Laporan tersebut pertama kali diungkap oleh media Amerika Serikat, The Wall Street Journal, yang menyebutkan bahwa pesawat-pesawat tanker tersebut terkena serangan saat berada di darat di pangkalan militer tersebut dalam beberapa hari terakhir.
Meski demikian, laporan tersebut menyebutkan tidak ada korban jiwa dalam insiden serangan rudal tersebut.
Total Tujuh Pesawat Dilaporkan Rusak
Pembaruan informasi terbaru menyebutkan bahwa setidaknya tujuh pesawat pengisian bahan bakar Angkatan Udara AS telah rusak atau hancur sejak awal meningkatnya konflik antara Amerika Serikat dan Iran yang juga melibatkan Israel sejak 28 Februari lalu.
Situasi ini semakin memanas setelah insiden pada Kamis lalu ketika enam tentara Amerika dilaporkan tewas setelah sebuah pesawat militer AS ditembak jatuh di wilayah Irak.

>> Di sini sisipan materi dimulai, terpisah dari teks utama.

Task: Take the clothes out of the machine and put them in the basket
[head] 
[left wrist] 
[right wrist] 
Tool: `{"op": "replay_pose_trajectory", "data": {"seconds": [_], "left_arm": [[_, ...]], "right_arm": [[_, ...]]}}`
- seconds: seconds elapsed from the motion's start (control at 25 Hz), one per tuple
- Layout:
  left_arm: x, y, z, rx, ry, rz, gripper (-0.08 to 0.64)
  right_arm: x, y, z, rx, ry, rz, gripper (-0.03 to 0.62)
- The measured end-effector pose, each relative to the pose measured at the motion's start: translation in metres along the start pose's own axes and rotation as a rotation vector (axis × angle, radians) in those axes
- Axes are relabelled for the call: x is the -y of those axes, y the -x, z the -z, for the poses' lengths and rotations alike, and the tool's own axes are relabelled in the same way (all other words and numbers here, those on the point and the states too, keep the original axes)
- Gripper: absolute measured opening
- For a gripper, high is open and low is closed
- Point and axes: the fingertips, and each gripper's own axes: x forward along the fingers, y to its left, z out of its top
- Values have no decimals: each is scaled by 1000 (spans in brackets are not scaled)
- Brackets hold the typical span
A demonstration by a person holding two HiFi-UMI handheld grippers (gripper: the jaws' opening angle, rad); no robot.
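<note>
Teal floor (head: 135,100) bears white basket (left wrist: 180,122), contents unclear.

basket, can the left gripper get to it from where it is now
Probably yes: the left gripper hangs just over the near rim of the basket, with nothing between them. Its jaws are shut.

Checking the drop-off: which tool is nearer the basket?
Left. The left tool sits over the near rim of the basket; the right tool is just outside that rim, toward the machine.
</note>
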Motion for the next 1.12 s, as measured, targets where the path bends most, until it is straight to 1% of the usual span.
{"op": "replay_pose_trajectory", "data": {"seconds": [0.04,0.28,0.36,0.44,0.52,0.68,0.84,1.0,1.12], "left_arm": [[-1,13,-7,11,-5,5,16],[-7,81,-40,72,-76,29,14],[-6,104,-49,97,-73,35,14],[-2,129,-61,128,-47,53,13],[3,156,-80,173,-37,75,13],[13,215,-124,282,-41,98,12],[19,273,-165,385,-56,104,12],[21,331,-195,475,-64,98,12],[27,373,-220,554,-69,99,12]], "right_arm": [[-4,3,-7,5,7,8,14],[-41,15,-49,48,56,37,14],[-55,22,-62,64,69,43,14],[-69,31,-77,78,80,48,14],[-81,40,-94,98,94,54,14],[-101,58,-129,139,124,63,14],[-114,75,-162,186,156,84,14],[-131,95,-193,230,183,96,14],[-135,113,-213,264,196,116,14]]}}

Laporan CBS News menyebutkan bahwa pesawat tersebut jatuh di dekat wilayah Turaibil, di sepanjang perbatasan Irak dan Yordania, mengutip sumber intelijen Irak.

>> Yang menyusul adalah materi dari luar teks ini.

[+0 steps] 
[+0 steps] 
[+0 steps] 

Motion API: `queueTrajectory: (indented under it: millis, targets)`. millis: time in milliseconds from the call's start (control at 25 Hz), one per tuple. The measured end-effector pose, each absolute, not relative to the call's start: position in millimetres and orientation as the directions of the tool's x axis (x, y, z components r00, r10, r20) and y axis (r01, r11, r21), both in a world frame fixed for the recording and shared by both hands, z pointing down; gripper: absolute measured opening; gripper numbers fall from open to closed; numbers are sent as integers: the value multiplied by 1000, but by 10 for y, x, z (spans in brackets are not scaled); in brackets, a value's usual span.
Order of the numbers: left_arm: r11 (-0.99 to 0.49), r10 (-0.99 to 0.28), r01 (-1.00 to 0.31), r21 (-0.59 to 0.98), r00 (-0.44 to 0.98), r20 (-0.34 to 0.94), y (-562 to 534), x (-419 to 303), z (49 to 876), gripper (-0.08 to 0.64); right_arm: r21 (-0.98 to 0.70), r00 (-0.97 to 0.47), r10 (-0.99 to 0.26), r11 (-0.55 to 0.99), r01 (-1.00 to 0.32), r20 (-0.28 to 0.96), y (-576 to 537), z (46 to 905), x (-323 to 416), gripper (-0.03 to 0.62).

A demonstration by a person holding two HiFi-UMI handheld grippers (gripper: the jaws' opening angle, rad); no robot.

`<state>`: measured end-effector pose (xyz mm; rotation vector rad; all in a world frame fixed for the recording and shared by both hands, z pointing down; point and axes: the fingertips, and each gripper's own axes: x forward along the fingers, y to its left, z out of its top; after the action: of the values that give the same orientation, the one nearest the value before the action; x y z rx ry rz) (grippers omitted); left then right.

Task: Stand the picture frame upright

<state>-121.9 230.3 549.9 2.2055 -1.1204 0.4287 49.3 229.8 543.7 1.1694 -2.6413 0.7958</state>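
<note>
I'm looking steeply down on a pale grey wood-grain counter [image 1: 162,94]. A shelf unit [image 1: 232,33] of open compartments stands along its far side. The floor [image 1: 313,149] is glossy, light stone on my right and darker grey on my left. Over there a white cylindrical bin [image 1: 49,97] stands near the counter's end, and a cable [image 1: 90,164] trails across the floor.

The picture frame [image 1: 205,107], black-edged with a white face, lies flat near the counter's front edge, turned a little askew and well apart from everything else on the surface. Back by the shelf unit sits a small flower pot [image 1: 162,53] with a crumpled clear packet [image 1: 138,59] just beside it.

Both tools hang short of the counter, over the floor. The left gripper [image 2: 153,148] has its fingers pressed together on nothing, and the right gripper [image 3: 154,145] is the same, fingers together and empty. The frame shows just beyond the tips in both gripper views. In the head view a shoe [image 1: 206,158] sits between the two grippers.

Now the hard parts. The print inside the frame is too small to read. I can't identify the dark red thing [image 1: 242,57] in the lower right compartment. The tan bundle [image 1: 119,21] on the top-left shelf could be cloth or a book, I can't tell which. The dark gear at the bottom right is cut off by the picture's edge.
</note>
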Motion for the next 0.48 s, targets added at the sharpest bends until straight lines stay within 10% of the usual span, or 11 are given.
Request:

Pentagon Konfirmasi Insiden Pesawat
United States Central Command (CENTCOM) mengonfirmasi kematian enam tentara tersebut melalui unggahan di platform media sosial X pada Jumat, beberapa jam setelah melaporkan bahwa pesawat tanker jenis Boeing KC-135 Stratotanker jatuh di wilayah Irak barat.